Selon moi, la robotisation offre avant tout une multitude d’opportunités pour l’économie et l’emploi. La clé de la réussite est d’assimiler le progrès technique et de s’assurer qu’il soit source d’un plus grand bien-être. S’opposer et lutter contre les évolutions technologiques serait une grande erreur. Nous devons accompagner ces évolutions car s’y opposer revient à brider la croissance. Le progrès technique s’est toujours accompagné d’une transformation des métiers et la robotisation offre l’opportunité aux employés d’accomplir de nouvelles tâches et de s’orienter vers de nouvelles activités. Il ne faut donc pas s’alarmer face à la robotisation puisqu’elle présente une opportunité majeure pour contrer les effets du vieillissement de la population active en compensant le manque de jeunes travailleurs, pour générer des gains de productivité et développer de nouvelles expertises à exporter.

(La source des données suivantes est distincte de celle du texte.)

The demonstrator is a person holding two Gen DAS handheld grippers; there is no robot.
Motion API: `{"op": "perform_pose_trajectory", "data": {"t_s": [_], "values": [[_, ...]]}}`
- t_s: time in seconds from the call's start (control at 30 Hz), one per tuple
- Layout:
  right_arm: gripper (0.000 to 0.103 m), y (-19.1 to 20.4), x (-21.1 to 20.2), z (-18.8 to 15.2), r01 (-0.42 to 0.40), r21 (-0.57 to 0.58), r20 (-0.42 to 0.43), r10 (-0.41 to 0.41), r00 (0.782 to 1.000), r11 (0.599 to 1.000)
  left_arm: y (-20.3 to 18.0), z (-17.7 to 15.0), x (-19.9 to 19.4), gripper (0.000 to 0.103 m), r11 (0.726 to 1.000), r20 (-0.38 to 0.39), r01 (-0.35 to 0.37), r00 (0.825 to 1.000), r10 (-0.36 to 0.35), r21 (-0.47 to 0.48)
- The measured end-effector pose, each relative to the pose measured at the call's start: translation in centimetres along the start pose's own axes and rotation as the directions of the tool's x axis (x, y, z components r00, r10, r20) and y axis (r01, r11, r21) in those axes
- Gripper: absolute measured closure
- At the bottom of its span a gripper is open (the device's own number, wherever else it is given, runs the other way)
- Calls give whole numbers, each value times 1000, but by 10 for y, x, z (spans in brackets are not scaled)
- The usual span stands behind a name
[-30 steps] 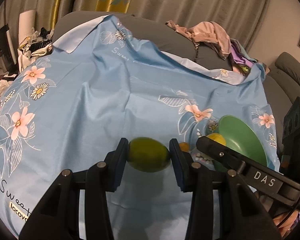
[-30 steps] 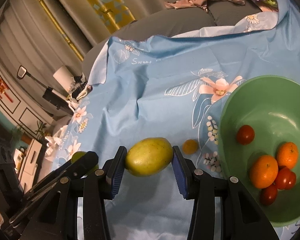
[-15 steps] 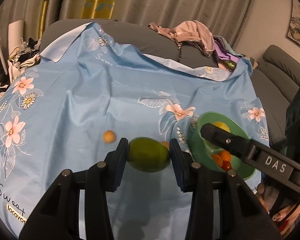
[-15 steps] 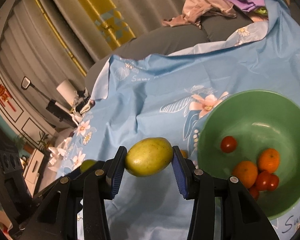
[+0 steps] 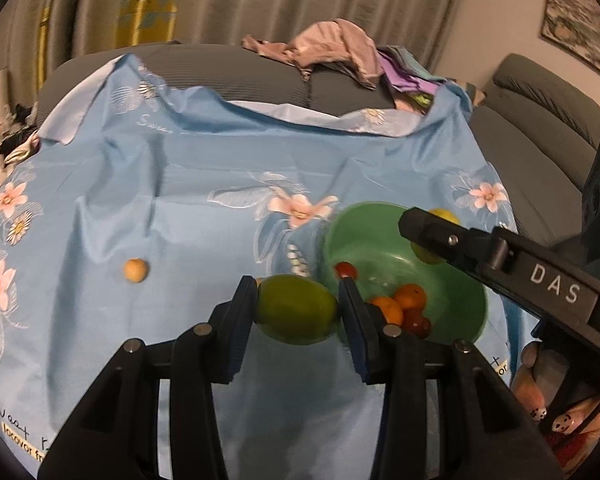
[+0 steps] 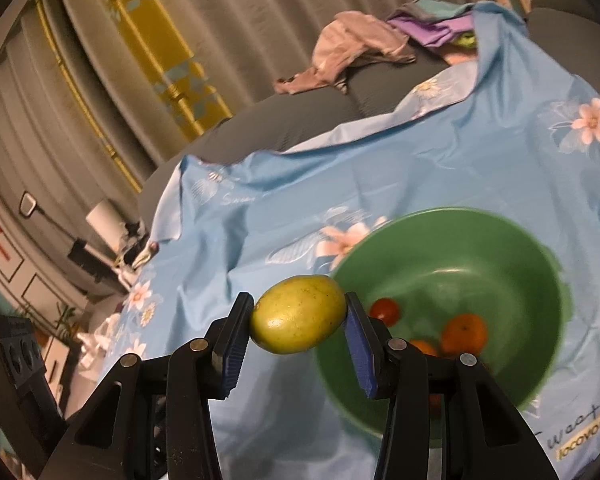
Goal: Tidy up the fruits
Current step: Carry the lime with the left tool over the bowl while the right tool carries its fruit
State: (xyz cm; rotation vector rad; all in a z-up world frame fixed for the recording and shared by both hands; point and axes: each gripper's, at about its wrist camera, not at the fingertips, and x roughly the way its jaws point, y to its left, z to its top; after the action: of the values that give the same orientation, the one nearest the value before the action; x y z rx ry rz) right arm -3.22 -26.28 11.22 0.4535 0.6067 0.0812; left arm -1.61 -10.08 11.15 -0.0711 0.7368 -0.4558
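Two claws each carry a fruit above the blue cloth [image 5: 188, 200]. The left claw [image 5: 298, 312] is clamped on a green fruit [image 5: 296, 309], held just left of the green bowl [image 5: 456, 312]. The right claw [image 6: 298, 316] is clamped on a yellow fruit [image 6: 299, 313] at the bowl's near-left rim. Oranges [image 6: 463, 333] and small red fruits [image 6: 385, 311] lie in the bowl. A small tan fruit [image 5: 135, 270] sits alone on the cloth, well left.
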Motion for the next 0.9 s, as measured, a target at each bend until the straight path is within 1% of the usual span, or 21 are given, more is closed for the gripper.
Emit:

La robotisation représente cependant un défi majeur à relever en matière de formation et d’éducation. Nous devons mieux faire correspondre les formations aux métiers et aux tâches de demain et instaurer une formation permanente dans les entreprises. On sait que le profil type de l’emploi à haute probabilité de robotisation est faiblement ou moyennement qualifié et comporte de nombreuses tâches répétitives. Il s’agit donc d’être particulièrement attentif à la réorientation et à l’accompagnement des travailleurs concernés.
Je pense que le grand défi pour le Luxembourg est donc de ne pas freiner l’évolution technologique, mais de l’assimiler au contraire. Nous devons rendre notre économie suffisamment flexible pour s’assurer que le progrès soit source d’un plus grand bien-être. Plus simplement, il s’agit pour le Luxembourg de poursuivre sur la voie dans laquelle il s’est engagé. Le Luxembourg est un pays innovant, il est devenu en 2015 le 6e plus important acteur d’innovation en Europe selon l’Innovation Union Scoreboard. De plus, la R&D et l’innovation sont considérés comme pivots de la croissance et de la compétitivité de l’économie luxembourgeoise, ce qui laisse penser que le Luxembourg est bien positionné pour réussir ce virage technologique.